Self-discipline can be your worst enemy
Self-discipline can be your worst enemy
To be a high performer, you need to go hard at your goals. But there is a line where you can be doing more harm than good.
[Photo: ABDUL MATIN/Adobe Stock; Ashkan Forouzani/Unsplash]
Val Blair had climbed mountains to get to the pinnacle of her career. An accomplished marketing executive, she navigated high-pressure environments with a combination of dedication and discipline that set her apart from her peers.
But in 2017, she was at the top of a different mountain. A real one. She was suddenly struck with vertigo. Instead of seeking help from those around her, she sat down and decided to wait it out. She’d figure out a way to get down on her own.“I sat there for an hour, thinking, ‘This is just going to be my life, and I’m not going down that mountain,’” she recalls.Finally, two women approached her and offered to help. At first, she declined. Then, they convinced her and carried her down the mountain, as tears streamed down her face, she says.
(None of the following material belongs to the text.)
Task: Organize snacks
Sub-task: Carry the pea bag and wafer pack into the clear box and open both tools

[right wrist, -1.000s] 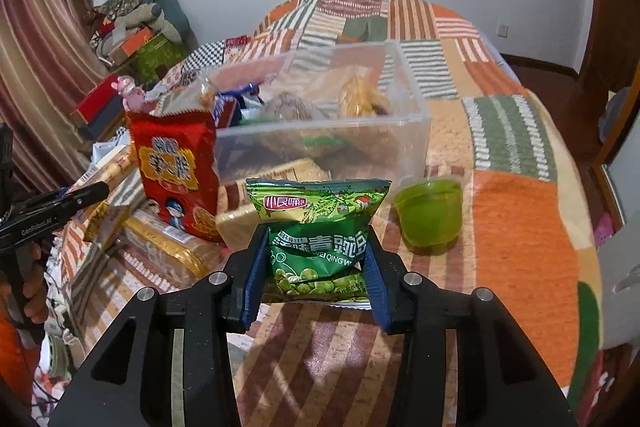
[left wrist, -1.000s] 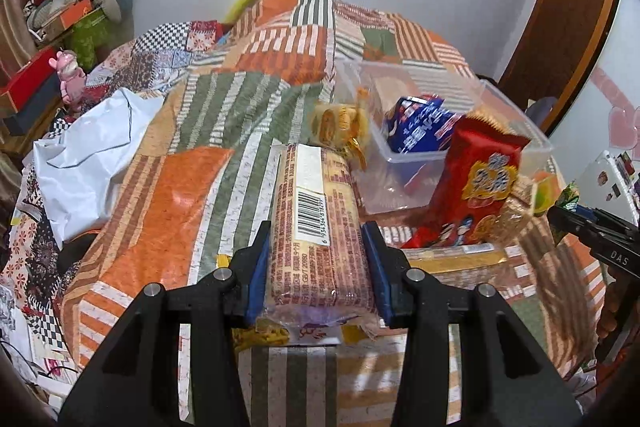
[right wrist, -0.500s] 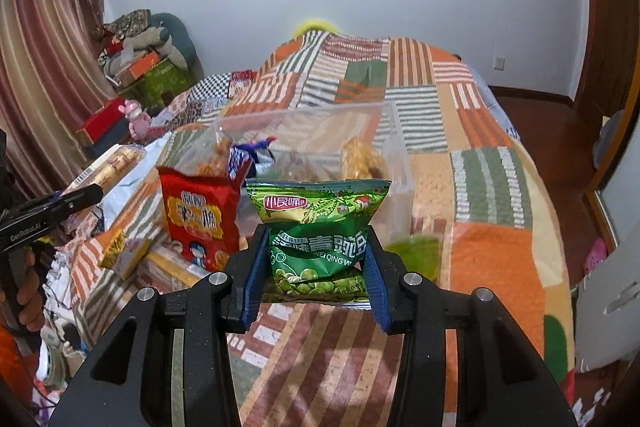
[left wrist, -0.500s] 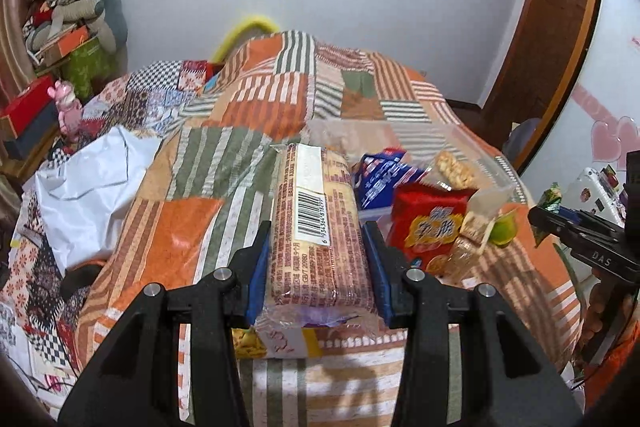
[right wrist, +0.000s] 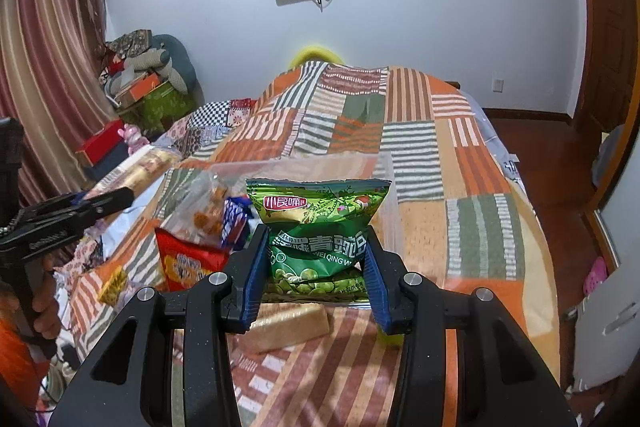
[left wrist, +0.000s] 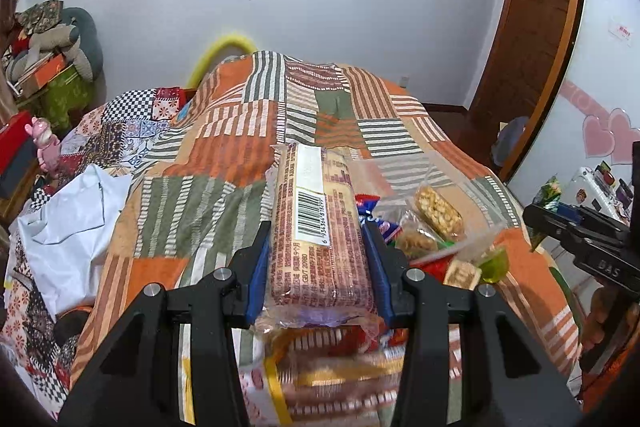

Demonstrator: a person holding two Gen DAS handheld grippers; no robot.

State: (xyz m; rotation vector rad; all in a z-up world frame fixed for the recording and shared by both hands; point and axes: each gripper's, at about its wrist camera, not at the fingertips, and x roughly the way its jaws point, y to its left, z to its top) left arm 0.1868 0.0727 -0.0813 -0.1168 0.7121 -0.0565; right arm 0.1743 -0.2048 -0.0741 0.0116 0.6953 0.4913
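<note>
My left gripper (left wrist: pixel 318 259) is shut on a long biscuit pack (left wrist: pixel 316 223) with a barcode label, held above the patchwork bed. My right gripper (right wrist: pixel 316 263) is shut on a green pea snack bag (right wrist: pixel 318 223), also lifted. A clear plastic bin (right wrist: pixel 384 187) lies beyond both, holding a blue packet (right wrist: pixel 234 223) and a bag of fried snacks (right wrist: pixel 204 207). A red snack bag (right wrist: pixel 186 263) leans against the bin. In the left wrist view the right gripper (left wrist: pixel 548 219) shows at the right edge with the green bag's corner (left wrist: pixel 551 191).
Loose packs lie on the patchwork quilt (left wrist: pixel 240 131) below the grippers: a tan biscuit bar (right wrist: pixel 288 323), a yellow-striped pack (left wrist: pixel 320 379), a green cup (left wrist: pixel 494 263). White cloth (left wrist: pixel 68 227) and piled boxes sit left. A wooden door (left wrist: pixel 532 27) stands right.
Both grippers have risen with their packs, and the bin and the loose snacks now sit lower and smaller in both views. More of the wall and its screens shows.
</note>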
“Looking back, I think the incident happened because I was at an internal breaking point between who I had been and who I was becoming,” she says. It was Blair’s first indication that the self-discipline she imposed on herself—insisting that she could do everything perfectly on her own—wasn’t healthy. In addition to the significant stress of her high-pressure job, she was also still carrying the grief of losing her partner five years earlier. She believes that her body was signaling that pushing through, no matter what she was feeling, was something that needed to change.
When Control Goes Too Far
Some high-performing colleagues seem to do everything just right. They’re controlled and committed. They collect achievements and optimize every moment. However, the very self-discipline and control that can spur achievement can also veer into negative territory. Overcontrol has been linked to chronic depression, obsessive-compulsive disorder, and other issues.
Licensed counseling and sports psychologist Blakely Low-Sampson sees this often in her work with executives and athletes. “Many high performers believe more discipline is better, and that often leads to burnout, exhaustion, and stalled performance,” she adds.
Executive coach Brooke Taylor, author of Healing the Success Wound: Align Your Ambition, Find Lasting Career Fulfillment, and End the Cycle of Never-Enough, had a similar experience when she was a team lead at Google and found herself “really struggling with my relationship with my ambition and achievement and productivity,” she recalls. She felt burned out and was also in recovery from addiction.
When Taylor tried to find literature to help, she found frameworks for issues like how to give feedback or better manage time. At the same time, she was getting sober and developing mindfulness practices. And she made the connection that, just as some people fill a void or feeling of emptiness in their lives (something Taylor calls “part of the human condition”) with alcohol, drugs, or other methods, “high-performers fill that with achievement, significance, productivity.” She also points to a 2023 study that linked effort with moral character, and that, in some settings, hard work is linked with morality, even when the effort is for its own sake and isn’t producing results.